◆ What you are asked to do ◆
Among the records that follow, find each line holding the word "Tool" and copy it.

◆ Source material ◆
◆ ◆ ◆
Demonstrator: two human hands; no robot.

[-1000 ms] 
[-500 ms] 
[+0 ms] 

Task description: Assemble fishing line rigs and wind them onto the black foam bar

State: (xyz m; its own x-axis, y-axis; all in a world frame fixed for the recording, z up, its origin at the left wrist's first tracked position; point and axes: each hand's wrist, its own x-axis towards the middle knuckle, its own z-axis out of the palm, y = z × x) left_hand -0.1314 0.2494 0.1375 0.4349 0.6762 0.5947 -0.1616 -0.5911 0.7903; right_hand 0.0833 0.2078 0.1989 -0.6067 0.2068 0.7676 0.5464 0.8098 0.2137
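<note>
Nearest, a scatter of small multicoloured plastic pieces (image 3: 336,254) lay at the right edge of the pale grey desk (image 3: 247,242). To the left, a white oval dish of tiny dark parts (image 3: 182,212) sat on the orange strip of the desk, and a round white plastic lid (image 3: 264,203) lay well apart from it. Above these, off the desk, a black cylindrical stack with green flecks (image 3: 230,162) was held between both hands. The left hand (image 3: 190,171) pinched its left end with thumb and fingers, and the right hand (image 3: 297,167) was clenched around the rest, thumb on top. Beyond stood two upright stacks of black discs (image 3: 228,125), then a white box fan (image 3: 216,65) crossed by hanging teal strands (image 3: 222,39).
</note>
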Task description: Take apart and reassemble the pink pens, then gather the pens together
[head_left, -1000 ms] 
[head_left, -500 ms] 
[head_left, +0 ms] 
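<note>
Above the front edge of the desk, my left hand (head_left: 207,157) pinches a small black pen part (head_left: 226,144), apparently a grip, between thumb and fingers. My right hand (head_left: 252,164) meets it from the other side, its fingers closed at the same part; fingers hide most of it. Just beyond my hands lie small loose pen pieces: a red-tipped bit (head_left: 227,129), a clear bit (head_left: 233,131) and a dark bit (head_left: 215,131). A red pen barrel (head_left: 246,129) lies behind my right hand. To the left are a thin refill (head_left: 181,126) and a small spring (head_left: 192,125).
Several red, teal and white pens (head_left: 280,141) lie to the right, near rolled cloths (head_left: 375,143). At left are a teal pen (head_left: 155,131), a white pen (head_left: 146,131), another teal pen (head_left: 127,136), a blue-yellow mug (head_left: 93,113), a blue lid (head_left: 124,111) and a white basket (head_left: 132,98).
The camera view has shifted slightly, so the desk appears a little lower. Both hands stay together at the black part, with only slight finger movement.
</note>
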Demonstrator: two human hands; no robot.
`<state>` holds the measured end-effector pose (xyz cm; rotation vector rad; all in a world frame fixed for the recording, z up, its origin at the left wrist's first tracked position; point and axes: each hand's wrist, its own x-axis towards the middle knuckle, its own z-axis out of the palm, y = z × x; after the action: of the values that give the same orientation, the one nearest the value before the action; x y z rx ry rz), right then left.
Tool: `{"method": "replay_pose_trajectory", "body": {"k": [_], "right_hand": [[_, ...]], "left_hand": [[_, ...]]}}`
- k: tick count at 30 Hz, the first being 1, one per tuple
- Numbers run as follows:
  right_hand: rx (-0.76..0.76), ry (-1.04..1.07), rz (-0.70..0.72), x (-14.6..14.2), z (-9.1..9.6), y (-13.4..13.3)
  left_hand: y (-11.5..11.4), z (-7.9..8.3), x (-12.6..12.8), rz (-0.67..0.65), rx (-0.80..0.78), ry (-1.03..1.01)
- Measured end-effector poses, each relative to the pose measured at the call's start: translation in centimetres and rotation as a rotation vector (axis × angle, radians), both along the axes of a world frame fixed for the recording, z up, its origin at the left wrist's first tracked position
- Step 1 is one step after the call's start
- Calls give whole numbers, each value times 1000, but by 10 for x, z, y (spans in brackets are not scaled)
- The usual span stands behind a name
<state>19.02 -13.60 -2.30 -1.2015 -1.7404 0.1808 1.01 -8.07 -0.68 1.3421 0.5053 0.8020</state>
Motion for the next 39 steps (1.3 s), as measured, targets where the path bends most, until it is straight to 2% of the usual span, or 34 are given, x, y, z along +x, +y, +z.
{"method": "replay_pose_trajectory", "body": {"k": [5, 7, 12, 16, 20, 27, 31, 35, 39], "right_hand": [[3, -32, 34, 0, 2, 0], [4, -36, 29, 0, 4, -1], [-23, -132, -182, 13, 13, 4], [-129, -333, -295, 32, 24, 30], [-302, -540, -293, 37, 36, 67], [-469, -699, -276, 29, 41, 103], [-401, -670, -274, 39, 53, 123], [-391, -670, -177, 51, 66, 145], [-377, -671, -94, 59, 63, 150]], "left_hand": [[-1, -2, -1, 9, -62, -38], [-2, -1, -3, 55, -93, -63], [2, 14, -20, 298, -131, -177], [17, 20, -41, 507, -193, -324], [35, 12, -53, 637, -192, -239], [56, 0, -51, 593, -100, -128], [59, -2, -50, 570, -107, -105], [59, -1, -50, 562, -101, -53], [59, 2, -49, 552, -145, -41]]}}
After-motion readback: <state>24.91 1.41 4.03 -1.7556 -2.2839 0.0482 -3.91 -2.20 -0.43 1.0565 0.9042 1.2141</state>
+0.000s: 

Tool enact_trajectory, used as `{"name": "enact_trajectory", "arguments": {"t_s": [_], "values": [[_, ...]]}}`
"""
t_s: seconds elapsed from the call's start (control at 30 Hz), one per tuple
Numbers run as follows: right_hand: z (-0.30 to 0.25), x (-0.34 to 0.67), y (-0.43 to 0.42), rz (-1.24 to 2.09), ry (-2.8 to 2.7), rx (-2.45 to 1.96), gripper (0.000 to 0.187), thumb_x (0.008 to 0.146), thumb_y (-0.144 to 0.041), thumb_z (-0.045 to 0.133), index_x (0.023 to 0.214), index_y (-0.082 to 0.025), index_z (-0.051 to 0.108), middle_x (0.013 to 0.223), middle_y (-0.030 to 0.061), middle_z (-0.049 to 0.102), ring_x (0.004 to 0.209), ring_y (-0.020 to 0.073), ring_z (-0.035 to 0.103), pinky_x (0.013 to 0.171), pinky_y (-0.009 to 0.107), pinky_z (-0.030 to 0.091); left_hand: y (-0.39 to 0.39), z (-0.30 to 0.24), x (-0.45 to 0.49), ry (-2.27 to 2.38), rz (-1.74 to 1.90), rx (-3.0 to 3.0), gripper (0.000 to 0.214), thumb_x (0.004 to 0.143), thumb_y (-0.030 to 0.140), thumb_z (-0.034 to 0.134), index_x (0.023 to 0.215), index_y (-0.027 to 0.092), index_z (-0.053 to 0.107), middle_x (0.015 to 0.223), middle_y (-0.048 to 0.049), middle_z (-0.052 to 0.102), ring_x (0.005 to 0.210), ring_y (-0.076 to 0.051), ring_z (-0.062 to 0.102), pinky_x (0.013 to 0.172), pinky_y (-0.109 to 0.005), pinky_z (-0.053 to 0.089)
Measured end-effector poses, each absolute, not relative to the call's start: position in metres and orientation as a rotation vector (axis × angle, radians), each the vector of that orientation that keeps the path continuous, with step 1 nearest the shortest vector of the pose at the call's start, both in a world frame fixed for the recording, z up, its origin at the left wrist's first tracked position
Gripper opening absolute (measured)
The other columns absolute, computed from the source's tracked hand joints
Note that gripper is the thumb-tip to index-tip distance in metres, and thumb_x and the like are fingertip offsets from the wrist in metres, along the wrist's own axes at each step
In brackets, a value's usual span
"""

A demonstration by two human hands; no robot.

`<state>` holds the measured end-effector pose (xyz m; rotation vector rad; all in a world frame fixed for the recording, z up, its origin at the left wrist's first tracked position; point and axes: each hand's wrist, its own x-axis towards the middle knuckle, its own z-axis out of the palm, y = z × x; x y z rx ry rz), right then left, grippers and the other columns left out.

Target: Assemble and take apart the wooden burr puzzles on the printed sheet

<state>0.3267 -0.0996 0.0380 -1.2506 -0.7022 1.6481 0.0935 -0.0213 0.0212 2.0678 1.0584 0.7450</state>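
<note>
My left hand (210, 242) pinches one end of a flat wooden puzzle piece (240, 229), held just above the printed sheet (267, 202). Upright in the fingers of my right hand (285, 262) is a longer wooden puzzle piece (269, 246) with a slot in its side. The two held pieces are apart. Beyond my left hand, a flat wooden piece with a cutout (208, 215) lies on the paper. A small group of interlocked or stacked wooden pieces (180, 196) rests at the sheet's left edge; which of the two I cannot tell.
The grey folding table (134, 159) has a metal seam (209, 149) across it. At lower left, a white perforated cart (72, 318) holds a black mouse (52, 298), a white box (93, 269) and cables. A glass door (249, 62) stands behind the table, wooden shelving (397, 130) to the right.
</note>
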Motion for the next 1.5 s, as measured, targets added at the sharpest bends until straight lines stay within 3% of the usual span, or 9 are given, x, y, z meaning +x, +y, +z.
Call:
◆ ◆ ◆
◆ Finished exercise ◆
Tool: `{"method": "replay_pose_trajectory", "body": {"k": [_], "right_hand": [[_, ...]], "left_hand": [[_, ...]]}}`
Tool enact_trajectory, used as `{"name": "enact_trajectory", "arguments": {"t_s": [_], "values": [[_, ...]]}}`

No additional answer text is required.